Chess Federation of Canada
- Abbreviation: CFC (English); FCE (French);
- Formation: 1872
- Headquarters: Burlington, Ontario
- Region served: Canada
- Members: ▲5,848 (2026)
- President: Vlad Drkulec
- Vice President: Olga Mushtaler
- Executive Director: Robert Gillanders
- Affiliations: FIDE, Confederation of Chess for America
- Website: www.chess.ca/en/
- Formerly called: Canadian Chess Association (1872–1932)

= Chess Federation of Canada =

Chess governing body in Canada

The Chess Federation of Canada (CFC; Fédération canadienne des échecs, FCE) is Canada's national chess organization. The Canadian Chess Association, founded in 1872, was replaced in 1932 by the Canadian Chess Federation (CCF), which for the first time included representation from all major cities in Canada. In 1945, the name was changed to avoid confusion with the Co-operative Commonwealth Federation. The CFC organizes tournaments and publishes national ratings. The highest rated player in Canada by peak rating is GM Shawn Rodrigue-Lemieux of Quebec.

== Activities ==
From 1974 to 2008 the CFC published a bi-monthly magazine called Chess Canada. Its former titles were En Passant and CFC Bulletin. The magazine reported on the latest important tournaments in Canada, especially those with Grandmaster-strength players, including many game scores. The magazine also printed the top ratings of several age groups and top overall in Canada. Chess Canada also posted notices of upcoming tournaments across Canada. It has since been replaced with an online magazine, which contains many of the same functions. The editor is John Upper.

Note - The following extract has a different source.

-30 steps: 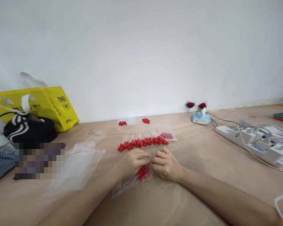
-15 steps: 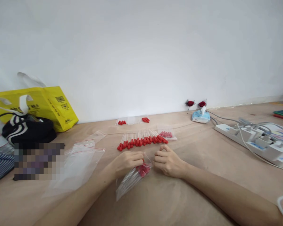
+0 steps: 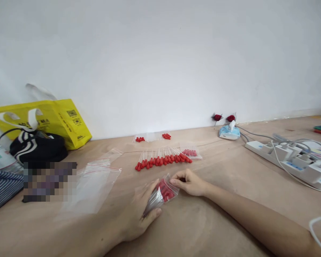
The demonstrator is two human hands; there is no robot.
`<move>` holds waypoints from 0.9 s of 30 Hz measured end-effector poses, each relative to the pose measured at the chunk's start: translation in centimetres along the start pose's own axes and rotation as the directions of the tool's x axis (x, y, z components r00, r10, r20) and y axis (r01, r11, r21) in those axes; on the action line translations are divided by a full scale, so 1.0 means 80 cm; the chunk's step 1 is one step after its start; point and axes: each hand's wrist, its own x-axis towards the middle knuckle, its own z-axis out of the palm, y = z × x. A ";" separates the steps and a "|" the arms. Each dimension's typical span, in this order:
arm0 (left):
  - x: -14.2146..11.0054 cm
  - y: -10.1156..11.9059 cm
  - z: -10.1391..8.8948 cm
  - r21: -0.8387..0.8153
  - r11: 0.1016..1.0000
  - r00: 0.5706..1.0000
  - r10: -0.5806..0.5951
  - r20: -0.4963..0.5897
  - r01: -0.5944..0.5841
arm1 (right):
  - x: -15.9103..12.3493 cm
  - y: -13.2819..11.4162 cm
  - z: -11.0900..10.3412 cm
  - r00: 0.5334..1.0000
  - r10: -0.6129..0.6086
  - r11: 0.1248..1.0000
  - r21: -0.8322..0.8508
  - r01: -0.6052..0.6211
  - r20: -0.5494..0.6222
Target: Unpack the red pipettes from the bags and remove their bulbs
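Observation:
A clear zip-lock bag [image 3: 168, 190] holds several droppers with red bulbs, their bulbs toward its mouth. My left hand [image 3: 135, 210] grips the lower end of this bag, fingers along the far side and thumb along the near side. At the bag's mouth, my right hand [image 3: 189, 182] pinches the edge between thumb and forefinger. Beyond my hands lies a row of loose red-bulbed droppers [image 3: 163, 160], thin tubes pointing to the wall. Behind the row sits another bag of red-bulbed droppers [image 3: 190, 152]. More red-bulbed droppers [image 3: 139, 139] lie in clear bags by the wall.
Flat clear zip bags [image 3: 96, 182] lie to the left. Behind them stand a black pouch [image 3: 40, 148] and a yellow tote bag [image 3: 77, 125]. On the right are a blue tissue pack [image 3: 229, 132], two dark red flowers [image 3: 217, 117] and a white power strip [image 3: 262, 149] with cables.
My left hand has shifted from the bag's mouth to its lower end. The right hand, apart from the bag before, now pinches its edge. The bag has turned and moved slightly up and right.

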 end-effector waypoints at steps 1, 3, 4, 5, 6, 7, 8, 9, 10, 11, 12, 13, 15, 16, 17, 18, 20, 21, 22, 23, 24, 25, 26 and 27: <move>0.003 0.000 -0.002 -0.005 1.000 1.000 0.007 0.018 -0.007 | 0.000 0.000 0.000 0.999 0.042 0.997 0.059 -0.044 0.029; 0.011 0.001 -0.007 -0.013 1.000 0.999 0.022 0.046 -0.021 | -0.001 -0.001 -0.002 0.993 0.079 0.990 0.110 -0.088 0.085; 0.015 0.001 -0.009 -0.015 1.000 0.998 0.025 0.054 -0.025 | -0.002 -0.002 -0.004 0.990 0.085 0.988 0.115 -0.099 0.116; 0.018 0.002 -0.011 -0.017 1.000 0.998 0.027 0.063 -0.026 | -0.003 -0.003 -0.005 0.986 0.090 0.988 0.111 -0.106 0.142; 0.020 0.004 -0.013 -0.020 1.000 0.998 0.025 0.066 -0.024 | -0.004 -0.005 -0.006 0.984 0.093 0.989 0.102 -0.109 0.155; 0.021 0.005 -0.014 -0.026 0.999 0.997 0.022 0.068 -0.020 | -0.005 -0.006 -0.007 0.984 0.098 0.990 0.085 -0.112 0.151; 0.022 0.007 -0.015 -0.032 0.999 0.997 0.023 0.067 -0.021 | -0.005 -0.008 -0.006 0.986 0.107 0.992 0.056 -0.115 0.129; 0.022 0.009 -0.017 -0.038 0.999 0.998 0.025 0.066 -0.023 | -0.006 -0.010 -0.004 0.989 0.118 0.993 0.015 -0.120 0.092; 0.022 0.011 -0.018 -0.045 0.999 0.997 0.026 0.066 -0.023 | -0.006 -0.012 -0.001 0.991 0.125 0.992 -0.029 -0.124 0.048; 0.022 0.013 -0.020 -0.051 0.999 0.997 0.022 0.072 -0.018 | -0.006 -0.015 0.002 0.992 0.130 0.989 -0.067 -0.129 0.007; 0.022 0.015 -0.022 -0.057 0.998 0.997 0.014 0.079 -0.010 | -0.007 -0.016 0.005 0.991 0.130 0.987 -0.095 -0.132 -0.025; 0.022 0.016 -0.023 -0.062 0.998 0.996 0.004 0.087 0.001 | -0.007 -0.018 0.008 0.991 0.129 0.985 -0.107 -0.133 -0.047; 0.023 0.018 -0.026 -0.068 0.998 0.995 -0.013 0.103 0.020 | -0.007 -0.020 0.012 0.989 0.128 0.986 -0.096 -0.135 -0.073; 0.023 0.018 -0.027 -0.065 0.998 0.994 -0.019 0.112 0.026 | -0.006 -0.020 0.013 0.988 0.129 0.987 -0.089 -0.136 -0.081; 0.024 0.018 -0.028 -0.060 0.998 0.993 -0.021 0.120 0.029 | -0.006 -0.020 0.014 0.987 0.133 0.986 -0.085 -0.140 -0.087; 0.024 0.018 -0.028 -0.053 0.998 0.991 -0.023 0.129 0.031 | -0.006 -0.019 0.014 0.986 0.136 0.986 -0.083 -0.144 -0.092; 0.024 0.018 -0.028 -0.046 0.998 0.989 -0.025 0.144 0.032 | -0.005 -0.017 0.014 0.985 0.140 0.985 -0.086 -0.149 -0.104; 0.024 0.018 -0.028 -0.048 0.999 0.989 -0.019 0.144 0.026 | -0.005 -0.015 0.014 0.984 0.140 0.985 -0.088 -0.150 -0.111; 0.024 0.018 -0.027 -0.053 0.998 0.990 -0.006 0.140 0.014 | -0.005 -0.014 0.015 0.983 0.144 0.984 -0.085 -0.154 -0.116; 0.024 0.018 -0.027 -0.061 0.998 0.990 0.009 0.137 -0.001 | -0.005 -0.012 0.015 0.982 0.149 0.985 -0.074 -0.159 -0.119; 0.024 0.018 -0.027 -0.067 0.998 0.990 0.023 0.136 -0.014 | -0.004 -0.011 0.016 0.981 0.155 0.985 -0.054 -0.162 -0.114; 0.024 0.018 -0.027 -0.070 0.997 0.990 0.033 0.135 -0.024 | -0.004 -0.010 0.016 0.982 0.160 0.986 -0.022 -0.162 -0.099; 0.024 0.018 -0.027 -0.071 0.997 0.990 0.036 0.135 -0.027 | -0.004 -0.009 0.017 0.984 0.160 0.987 0.017 -0.159 -0.080; 0.024 0.019 -0.028 -0.069 0.997 0.991 0.033 0.133 -0.024 | -0.003 -0.008 0.018 0.986 0.155 0.987 0.055 -0.152 -0.061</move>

The CFC organizes the Canadian Open every July. The first Canadian Open was held in Montreal in 1956 and saw the participation of Bobby Fischer. In recent years, the tournament has increased in prestige, becoming a part of the ACP Tour in 2007. Previous editions attracted Boris Spassky, Paul Keres, Bent Larsen, Ljubomir Ljubojević, Alexei Shirov, Vasily Ivanchuk and Nigel Short. The Canadian Youth Chess Championships are usually held just prior to the Canadian Open at the same location.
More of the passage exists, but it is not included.